Description:
This article describes how to operate multiple public IPv4 addresses on a Unified Firewall.
Requirements:
- LANCOM R&S®Unified Firewall with LCOS FX as of version 10.4
- A configured and functional Internet connection with several public IPv4 addresses on the Unified Firewall
- Web browser for configuring the Unified Firewall.
The following browsers are supported:- Google Chrome
- Chromium
- Mozilla Firefox
Scenario:
The Unified Firewall operates an SDSL connection with the public IP address range 81.81.81.1/29. This provides a total of 8 IP addresses. Five of these IP addresses can be used.
- 81.81.81.0: This is the network address. This therefore cannot be used.
- 81.81.81.1: In this example, this IP address is used by the gateway (provider router) and therefore cannot be used.
- 81.81.81.2 - 81.81.81.6: These IP addresses are not otherwise reserved and can therefore be specified and used in the Unified Firewall.
- 81.81.81.7: This is the broadcast address.This therefore cannot be used.
Procedure:
Checking the public IPv4 addresses stored for the active Internet connection:
1) Go to the menu Network → Connections → Network Connections and, for the Internet connection (in this example SDSL), click the pencil icon and check the settings.
2) Make sure that the IP addresses section contains all of the IPv4 addresses from the public IP address range. If necessary, add any that are missing.
The first IP address is always used for general communication. If necessary, adjust the order of the IP addresses using the arrow symbols.
Using a specific public IPv4 address for port forwarding:
Port forwarding, which is set up already, should only take effect when the public IPv4 address 81.81.81.3 is addressed.
1) On the desktop, click the forwarding destination (in this example the Web Server), select the connection tool from the context menu and click the Internet object (in this case the WAN).
2) Under the Options for the required protocol, click on DMZ to access the advanced settings.
4) Set the External IP address to the public IPv4 address for which the Unified Firewall should implement port forwarding. Then click OK and store the connection.
5) Click Save to accept the change.
6) Finally, implement the changes by clicking Activate.
Using a specific public IPv4 address as a reverse proxy:
A previously configured reverse proxy should only take effect when the public IPv4 address 81.81.81.5 is addressed.
The IP address here only needs to be adjusted manually if a public IPv4 address is used instead of a DNS name. Otherwise, the IP address should simply be communicated to the responsible DNS server.
1) Switch to the menu UTM → Reverse Proxy → Frontends and, for the Frontend to be adjusted, click the pencil icon to view the settings.
2) Under Domain or IP Address, enter the public IPv4 address of the Unified Firewall that is to act as the reverse proxy. Then click on Save.
Using a specific public IPv4 address for an IPsec connection:
A previously configured IPsec connection (instructions under Configuration of IPSEC-VPN connections) should establish the VPN connection via the public IPv4 address 81.81.81.6.

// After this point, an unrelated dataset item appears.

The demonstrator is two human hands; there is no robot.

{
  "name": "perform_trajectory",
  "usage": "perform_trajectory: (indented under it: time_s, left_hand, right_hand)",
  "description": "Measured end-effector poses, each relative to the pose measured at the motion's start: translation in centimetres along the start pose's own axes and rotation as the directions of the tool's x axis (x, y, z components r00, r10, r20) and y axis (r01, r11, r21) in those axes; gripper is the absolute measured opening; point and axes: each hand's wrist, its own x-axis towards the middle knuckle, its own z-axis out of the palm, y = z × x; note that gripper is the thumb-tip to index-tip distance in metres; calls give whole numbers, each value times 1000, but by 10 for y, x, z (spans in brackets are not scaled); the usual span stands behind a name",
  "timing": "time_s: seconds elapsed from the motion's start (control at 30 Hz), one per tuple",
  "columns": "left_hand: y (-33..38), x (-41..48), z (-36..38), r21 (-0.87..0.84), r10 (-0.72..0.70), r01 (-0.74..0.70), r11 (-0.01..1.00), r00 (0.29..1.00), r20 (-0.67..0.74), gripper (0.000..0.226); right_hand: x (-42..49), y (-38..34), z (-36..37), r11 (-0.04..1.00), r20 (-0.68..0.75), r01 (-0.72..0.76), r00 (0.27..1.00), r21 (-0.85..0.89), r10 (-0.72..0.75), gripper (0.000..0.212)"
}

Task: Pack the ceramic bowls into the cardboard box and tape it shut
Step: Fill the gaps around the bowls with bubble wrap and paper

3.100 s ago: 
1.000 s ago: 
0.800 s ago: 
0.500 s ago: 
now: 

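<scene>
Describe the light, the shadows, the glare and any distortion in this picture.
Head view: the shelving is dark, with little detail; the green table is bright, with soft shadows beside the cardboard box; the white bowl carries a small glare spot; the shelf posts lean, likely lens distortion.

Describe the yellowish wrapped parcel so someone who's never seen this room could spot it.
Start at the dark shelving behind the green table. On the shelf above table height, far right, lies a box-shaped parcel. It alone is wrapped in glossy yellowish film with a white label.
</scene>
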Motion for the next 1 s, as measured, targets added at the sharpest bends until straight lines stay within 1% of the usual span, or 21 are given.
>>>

1) Switch to the menu VPN → IPsec → Connections and, for the connection to be adjusted, click the pencil icon to view the settings.
2) Under Listening IP Addresses, enter the public IPv4 address to be used to establish the IPsec connection (in this example 81.81.81.6).
The Listening IP Addresses apply both for incoming and outgoing IPsec connections.
Redirecting communications to a certain destination to a specific public IPv4 address:
An Internet service with the public IPv4 address 99.99.99.1 should be addressed from the public IPv4 address 81.81.81.4 of the Unified Firewall.
1) Click the icon to create a host.
2) Modify the following parameters and then click Create:
- Name: Enter a descriptive name.
- Interface: From the drop-down menu, select the option internet.
- IP address: Enter the public IPv4 address where the desired destination can be reached (in this example the IP address 99.99.99.1).
3) On the desktop, click the network object (in this example INTRANET), select the connection tool from the context menu and click the host object created in step 2 (in this case Internet-Service).
4) Add the required protocols from the selection using the “+” icons.
5) Under Action, click each arrow once to allow only outgoing communication.
6) Under Options, click each None entry to view the advanced options.
7) For each of these, modify the following parameters and then click OK:
- Set the NAT / Masquerading to the option left-to-right, so activating NAT.
- Under New source IP, enter the desired public IPv4 address of the Unified Firewall to be used for accessing the destination.
8) Click on Create.
9) Finally, implement the changes by clicking Activate.